A court cannot entertain a petition for habeas corpus under § 2241, "if it appears that the applicant has failed to apply for relief, by [§ 2255] motion, to the court which sentenced him, or that such court has denied him relief, unless it also appears that the remedy by [§ 2255] motion is inadequate or ineffective to test the legality of his detention." 28 U.S.C. § 2255(e)(emphasis added)
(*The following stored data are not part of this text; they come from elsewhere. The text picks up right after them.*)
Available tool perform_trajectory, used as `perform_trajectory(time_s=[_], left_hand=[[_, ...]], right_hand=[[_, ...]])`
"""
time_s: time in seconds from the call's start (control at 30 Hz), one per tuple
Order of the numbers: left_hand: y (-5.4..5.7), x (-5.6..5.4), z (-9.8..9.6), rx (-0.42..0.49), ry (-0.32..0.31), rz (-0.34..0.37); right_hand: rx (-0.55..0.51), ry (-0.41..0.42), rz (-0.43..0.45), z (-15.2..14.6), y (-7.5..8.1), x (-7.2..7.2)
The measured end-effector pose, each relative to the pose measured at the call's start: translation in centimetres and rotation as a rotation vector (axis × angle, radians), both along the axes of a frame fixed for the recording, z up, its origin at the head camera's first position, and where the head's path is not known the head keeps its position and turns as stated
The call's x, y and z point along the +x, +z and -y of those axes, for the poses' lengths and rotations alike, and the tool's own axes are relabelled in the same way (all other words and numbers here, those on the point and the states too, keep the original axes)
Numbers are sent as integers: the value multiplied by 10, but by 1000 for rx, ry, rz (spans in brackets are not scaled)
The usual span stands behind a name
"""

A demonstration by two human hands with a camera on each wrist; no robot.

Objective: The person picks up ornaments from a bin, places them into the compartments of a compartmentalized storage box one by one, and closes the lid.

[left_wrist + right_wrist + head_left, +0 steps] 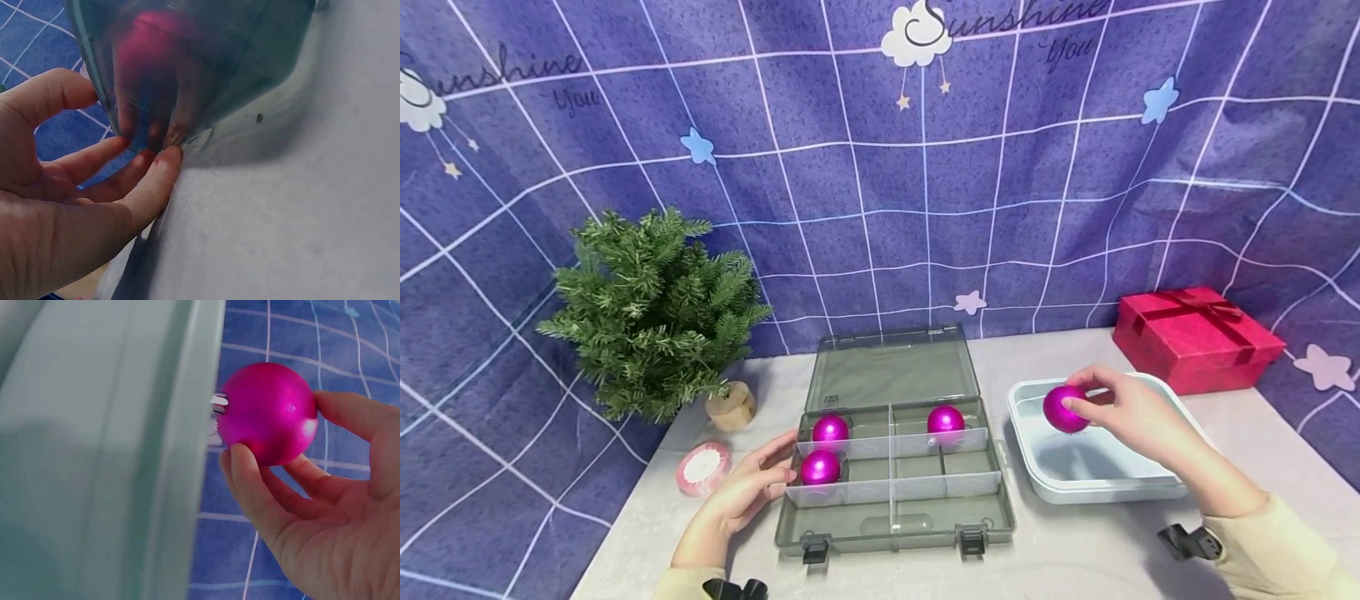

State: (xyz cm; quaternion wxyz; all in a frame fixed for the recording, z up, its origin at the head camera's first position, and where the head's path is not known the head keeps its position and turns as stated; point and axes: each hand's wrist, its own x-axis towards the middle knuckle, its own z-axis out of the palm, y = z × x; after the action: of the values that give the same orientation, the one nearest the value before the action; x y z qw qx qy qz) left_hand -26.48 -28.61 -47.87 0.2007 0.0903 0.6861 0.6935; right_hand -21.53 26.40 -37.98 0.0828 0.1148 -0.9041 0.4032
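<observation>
My right hand [1131, 417] pinches a shiny magenta Christmas bauble [269, 415] between thumb and fingertips, over the pale blue basin [1078, 485]. In the right wrist view its metal cap faces the basin's wall. My left hand [751, 486] rests its fingertips on the left side of a translucent grey divided box [250, 56], whose lid [895, 367] lies open at the back. In the box's back row sit a left bauble [831, 431] and a right bauble [945, 423], partly behind a clear divider. A third bauble [820, 467] lies in the middle row's left compartment.
A small artificial fir tree [655, 312] on a wooden base stands at the back left. In front of it lies a pink-and-white roll [703, 468]. A red gift box [1198, 337] with a ribbon sits behind the basin, near the patterned curtain [880, 192].
</observation>
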Motion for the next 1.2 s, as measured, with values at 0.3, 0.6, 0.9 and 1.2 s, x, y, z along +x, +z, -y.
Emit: perform_trajectory(time_s=[0.3,0.6,0.9,1.2], left_hand=[[4,1,1,-11,-11,-11],[2,1,2,2,-14,-22],[0,-1,-1,-19,2,-19],[0,-1,2,-11,-11,-13]], right_hand=[[-110,86,-67,49,16,-8],[-195,238,-34,110,22,-18],[-291,366,93,164,21,-25],[-255,441,72,204,7,-38]])
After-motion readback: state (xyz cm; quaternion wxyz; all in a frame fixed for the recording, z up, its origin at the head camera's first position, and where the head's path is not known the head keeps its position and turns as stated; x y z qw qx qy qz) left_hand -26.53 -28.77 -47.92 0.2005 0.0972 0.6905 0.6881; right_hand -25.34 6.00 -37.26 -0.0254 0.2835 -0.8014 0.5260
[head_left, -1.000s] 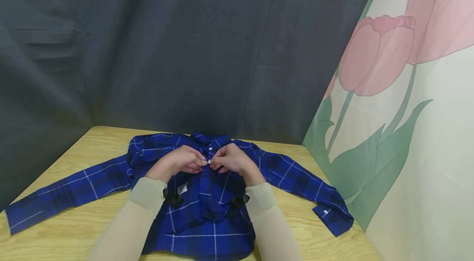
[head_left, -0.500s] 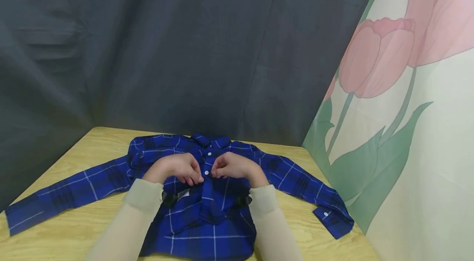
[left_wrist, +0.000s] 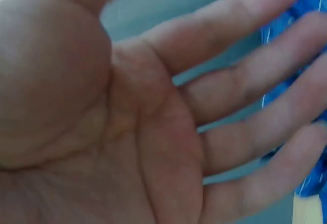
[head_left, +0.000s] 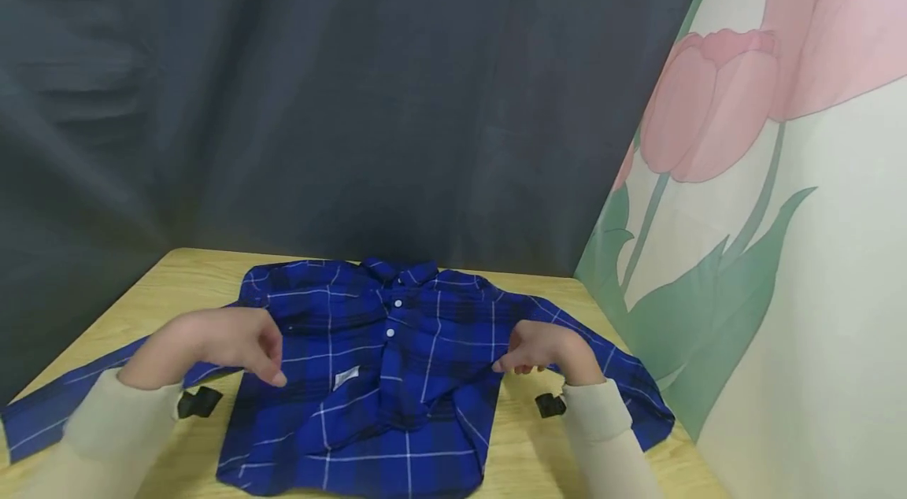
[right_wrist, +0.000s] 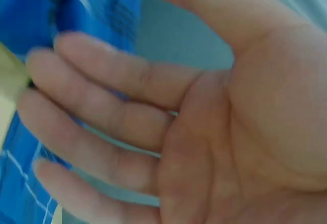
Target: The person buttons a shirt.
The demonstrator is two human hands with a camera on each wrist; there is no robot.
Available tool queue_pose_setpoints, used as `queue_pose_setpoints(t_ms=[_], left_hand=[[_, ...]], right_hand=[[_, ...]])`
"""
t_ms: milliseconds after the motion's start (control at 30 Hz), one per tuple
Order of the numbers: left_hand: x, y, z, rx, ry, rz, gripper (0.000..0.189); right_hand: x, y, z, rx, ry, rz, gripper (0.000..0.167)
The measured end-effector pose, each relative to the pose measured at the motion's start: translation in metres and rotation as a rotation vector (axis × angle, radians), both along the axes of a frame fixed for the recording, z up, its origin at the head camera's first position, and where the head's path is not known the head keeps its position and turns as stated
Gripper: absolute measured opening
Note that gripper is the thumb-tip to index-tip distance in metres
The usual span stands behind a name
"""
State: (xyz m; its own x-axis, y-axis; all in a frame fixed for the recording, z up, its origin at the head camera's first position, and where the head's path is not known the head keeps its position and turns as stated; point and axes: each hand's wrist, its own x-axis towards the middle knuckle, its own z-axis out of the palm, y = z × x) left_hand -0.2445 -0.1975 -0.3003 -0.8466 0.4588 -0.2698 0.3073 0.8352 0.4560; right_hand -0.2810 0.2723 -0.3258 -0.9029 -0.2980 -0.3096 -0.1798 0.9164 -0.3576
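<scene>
A blue plaid button-up shirt [head_left: 368, 436] lies front up on the table, its collar at the far side and its sleeves spread outward. Two white buttons [head_left: 390, 333] show on the placket, with the lower front parted around a white label [head_left: 346, 378]. My left hand [head_left: 237, 341] hovers by the shirt's left side; in the left wrist view its fingers [left_wrist: 225, 91] are spread and the palm holds nothing. Over the right side, my right hand [head_left: 542, 345] has its fingers relaxed. Nothing sits in its palm [right_wrist: 194, 147] in the right wrist view.
The wooden table [head_left: 191, 279] carries the shirt. A dark curtain [head_left: 354, 90] hangs behind it, and a wall hanging with pink tulips [head_left: 716, 105] stands along the right. Black wrist cameras [head_left: 201, 402] sit under both cuffs.
Both hands have left the placket and moved apart, the left one leftward and the right one rightward. The placket and its buttons are uncovered.
</scene>
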Motion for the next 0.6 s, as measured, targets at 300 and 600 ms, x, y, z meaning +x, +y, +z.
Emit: queue_pose_setpoints(t_ms=[300, 600], left_hand=[[-0.003, 0.068, -0.05, -0.057, 0.032, -0.107, 0.023], [0.0, 0.051, -0.034, -0.021, 0.033, -0.182, 0.026]], right_hand=[[-0.01, -0.047, -0.041, 0.012, 0.056, 0.179, 0.028], [-0.013, -0.02, -0.009, -0.147, 0.226, 0.27, 0.026]])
A petitioner who wishes to be excepted from the requirement of filing with the sentencing court under § 2255 must demonstrate that seeking relief from the sentencing court would be inadequate or ineffective. Lopez-Lopez, 590 F.3d at 907 (citing Abdullah, 392 F.3d at 959). But this exception is a "narrowly circumscribed safety valve." United States ex rel. Perez v. Warden, FMC Rochester, 286 F.3d 1059, 1061-62 (8th Cir. 2002), cert. denied, 537 U.S. 869 , 123 S.Ct. 275 (2002). The fact that an individual is barred from filing a § 2255 motion for procedural reasons does not render the remedy inadequate or ineffective so as to permit a petitioner to file under § 2241. Lopez-Lopez, 590 F.3d at 907. The § 2255 remedy is not inadequate or ineffective because the claim was previously raised in a § 2255 motion but rejected because the petitioner was denied leave to file a second or successive § 2255 petition, or because a § 2255 petition was time-barred. Id.
Here, Mr. Saenz admits that he filed a motion with the trial court under 28 U.S.C. § 2255, which was denied because it was barred by the applicable statute of limitations. (#2 at p. 26) Mr. Saenz argues, however, that the savings clause applies here because the trial court denied his motion without addressing the merits of his claims. (#1 at p. 8, #2 at p. 26-27) As set forth above, however, a remedy is not deemed inadequate simply because a § 2255 petition was dismissed as time-barred. Lopez-Lopez, 590 F.3d at 907.
In this petition, Mr. Saenz clearly challenges his sentence. His direct appeal was unsuccessful; the sentencing court denied his first § 2255 motion; and he has not demonstrated that the § 2255 remedy is inadequate or ineffective so as to qualify for the statute's savings clause.
Because the court lacks subject matter jurisdiction over Mr. Saenz's 28 U.S.C. § 2241 petition for writ of habeas corpus, the petition (#1) is DISMISSED, without prejudice.